What to work on: Output the data verbatim, with nothing added or dropped.

### Supplied information ###

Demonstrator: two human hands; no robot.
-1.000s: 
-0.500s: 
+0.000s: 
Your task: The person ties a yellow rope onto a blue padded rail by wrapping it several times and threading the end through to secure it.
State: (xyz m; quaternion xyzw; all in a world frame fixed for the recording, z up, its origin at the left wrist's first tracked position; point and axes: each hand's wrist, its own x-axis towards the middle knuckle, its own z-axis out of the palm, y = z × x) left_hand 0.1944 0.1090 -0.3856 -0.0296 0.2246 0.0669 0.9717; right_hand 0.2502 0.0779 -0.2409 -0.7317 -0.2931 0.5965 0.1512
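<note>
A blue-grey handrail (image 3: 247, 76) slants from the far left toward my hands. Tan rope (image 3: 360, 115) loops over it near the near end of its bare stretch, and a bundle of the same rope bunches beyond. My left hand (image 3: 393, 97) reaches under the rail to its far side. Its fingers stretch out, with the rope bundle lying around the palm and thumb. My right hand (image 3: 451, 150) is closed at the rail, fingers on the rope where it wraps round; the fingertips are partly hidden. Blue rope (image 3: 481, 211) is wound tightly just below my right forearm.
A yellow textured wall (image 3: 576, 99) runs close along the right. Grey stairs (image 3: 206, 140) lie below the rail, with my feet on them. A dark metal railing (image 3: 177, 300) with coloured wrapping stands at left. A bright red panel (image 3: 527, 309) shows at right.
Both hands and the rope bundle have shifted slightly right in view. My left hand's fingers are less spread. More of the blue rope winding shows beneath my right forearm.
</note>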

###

Response box:
Demonstrator: two human hands; no robot.
-1.000s: 
-0.500s: 
+0.000s: 
Your task: The person ties a yellow rope onto a blue padded rail by wrapping it several times and threading the end through to secure it.
State: (xyz m; quaternion xyzw; all in a world frame fixed for the recording, z up, its origin at the left wrist's first tracked position; point and axes: each hand's wrist, its own x-axis towards the middle knuckle, its own z-axis out of the palm, y = z × x) left_hand 0.1944 0.1090 -0.3856 -0.0296 0.2246 0.0669 0.9717; right_hand 0.2502 0.0779 -0.2409 -0.7317 -0.2931 0.5965 0.1512
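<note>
A blue-grey handrail (image 3: 247, 76) slants from the far left toward my hands. Tan rope (image 3: 360, 115) loops over it near the near end of its bare stretch, and a bundle of the same rope bunches beyond. My left hand (image 3: 393, 97) reaches under the rail to its far side. Its fingers stretch out, with the rope bundle lying around the palm and thumb. My right hand (image 3: 451, 150) is closed at the rail, fingers on the rope where it wraps round; the fingertips are partly hidden. Blue rope (image 3: 481, 211) is wound tightly just below my right forearm.
A yellow textured wall (image 3: 576, 99) runs close along the right. Grey stairs (image 3: 206, 140) lie below the rail, with my feet on them. A dark metal railing (image 3: 177, 300) with coloured wrapping stands at left. A bright red panel (image 3: 527, 309) shows at right.
Both hands and the rope bundle have shifted slightly right in view. My left hand's fingers are less spread. More of the blue rope winding shows beneath my right forearm.
</note>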

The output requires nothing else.